Marshall looks at proposed 9.8% levy increase
MARSHALL — The city of Marshall will be considering a 9.8% levy increase for 2025. However, they’re not alone in looking at that kind of a preliminary levy increase, said Marshall Director of Administrative Services E.J. Moberg.
During a Truth in Taxation meeting Tuesday, Moberg compared Marshall’s proposed levy increase to those being considered in comparable Minnesota cities. The city of Willmar was proposing a 9.3% levy increase, and the city of Fairmont proposed a 9.1% increase. Some other cities had double-digit preliminary levy increases, from 12.2% in North Mankato to 18% in Worthington.
“Statewide, the average county increased 6.4%, townships were at 6.3%,” Moberg said. “Schools were at 4.4% –they’re a little different in that theirs are set kind of by the Department of Education, and then they pretty much just adopt the maximum levy.”
The Marshall City Council will act on setting a final city levy and budget at its Dec. 17 meeting.
During the Truth in Taxation meeting, Moberg presented the council with a breakdown of the proposed city budget and levy for 2025.
“The proposed levy was at $9,969,000” compared to about $8.98 million in 2024, Moberg said.
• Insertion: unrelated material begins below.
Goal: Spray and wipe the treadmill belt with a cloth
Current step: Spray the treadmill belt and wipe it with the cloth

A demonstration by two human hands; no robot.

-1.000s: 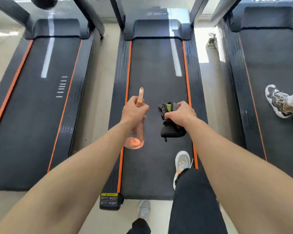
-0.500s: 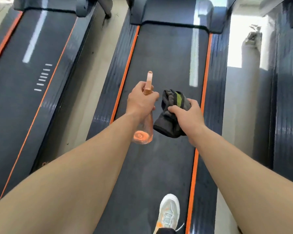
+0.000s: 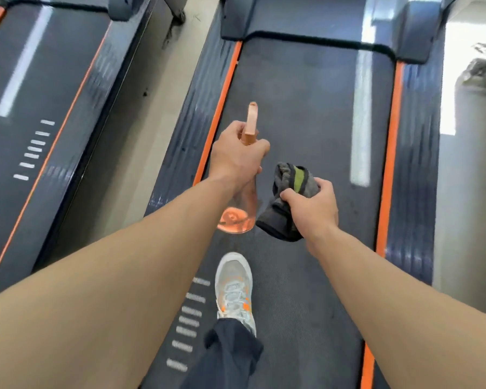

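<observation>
Grips pink spray bottle [image 3: 236, 220] with left hand [image 3: 236, 155], nozzle aimed far. Clutches dark cloth [image 3: 285, 178] in right hand [image 3: 312, 209], just right of bottle. Holds both above treadmill belt [image 3: 306, 108], beyond shoe [image 3: 233, 287].

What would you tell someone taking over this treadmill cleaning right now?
Left hand grips the pink spray bottle, its nozzle pointing forward along the treadmill belt.
Right hand grips the bunched grey cloth, held over the belt, apparently not on it.
One shoe stands on the belt.
Done: both tools are in hand; no spray marks can be made out.
Left: spray the belt, then wipe it with the cloth.
</observation>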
That represented a 9.8% levy increase.
The rate at which Marshall’s city levy has increased from year to hear has gone up within the past five years, according to data Moberg presented at the meeting. In 2021, the levy went up 2.8% compared to 2020. In 2022, the increase was 4.3%, and in 2023, the levy went up 8.1% from the previous year.
Marshall’s proposed 2025 budget includes over $22 million in revenues for the general fund, special revenue funds, debt service funds and capital project funds.
“The biggest portion of that is property tax,” Moberg said of the city’s budgeted revenue. “At that $9.8 million number, it is 45% of our revenues that are budgeted for the year.”
Moberg also broke down how the city would spend its funds in the 2025 budget.
“On the expenditure side, we’re at over $23.6 million,” Moberg said.
Public safety costs made up the biggest portion of city expenditures, at 23%.
“As expected with a community our size, and just in general, public safety is our biggest area,” Moberg said.
“For us, approximately 15 cents of every dollar would go toward general government (costs),” Moberg said. “Twenty-three cents would go toward public safety, 20 cents for streets and highways, 16 cents for culture and recreation, 22 cents for debt service, and then everything else would go under the 4-cent category.”
Those other areas making up 4% of budget expenditures included costs for economic development and the Marshall airport.
Moberg said there were a few items that had an impact on the proposed 2025 expenditures.
“No surprise for government, our big cost is personnel,” he said. “In our budget, we did include a 3% cost of living allowance. The council has since approved one union agreement and approved non-union cost of living adjustments, with negotiations with two additional unions pending.”
Moberg said the proposed budget does include two new full-time employees in the Marshall Police Department. He said some of those costs were partially offset by the fact that some employees would be taking scheduled military leave in 2025.
The city was also facing a 10% increase in health insurance costs in 2025, Moberg said.
Moberg said the city was trying to spend “minimal” reserves in the 2025 budget. The proposed budget planned to use $25,000 from public safety aid money to lower the impact of the new full-time positions.
There was only one public comment at the meeting. Gary Vlaminck voiced concerns about the proposed tax increase on a rental property he owned.
“I think the taxation is extreme — $500 in one year, going up,” Vlaminck said. “It seems like that’s not really realistic.”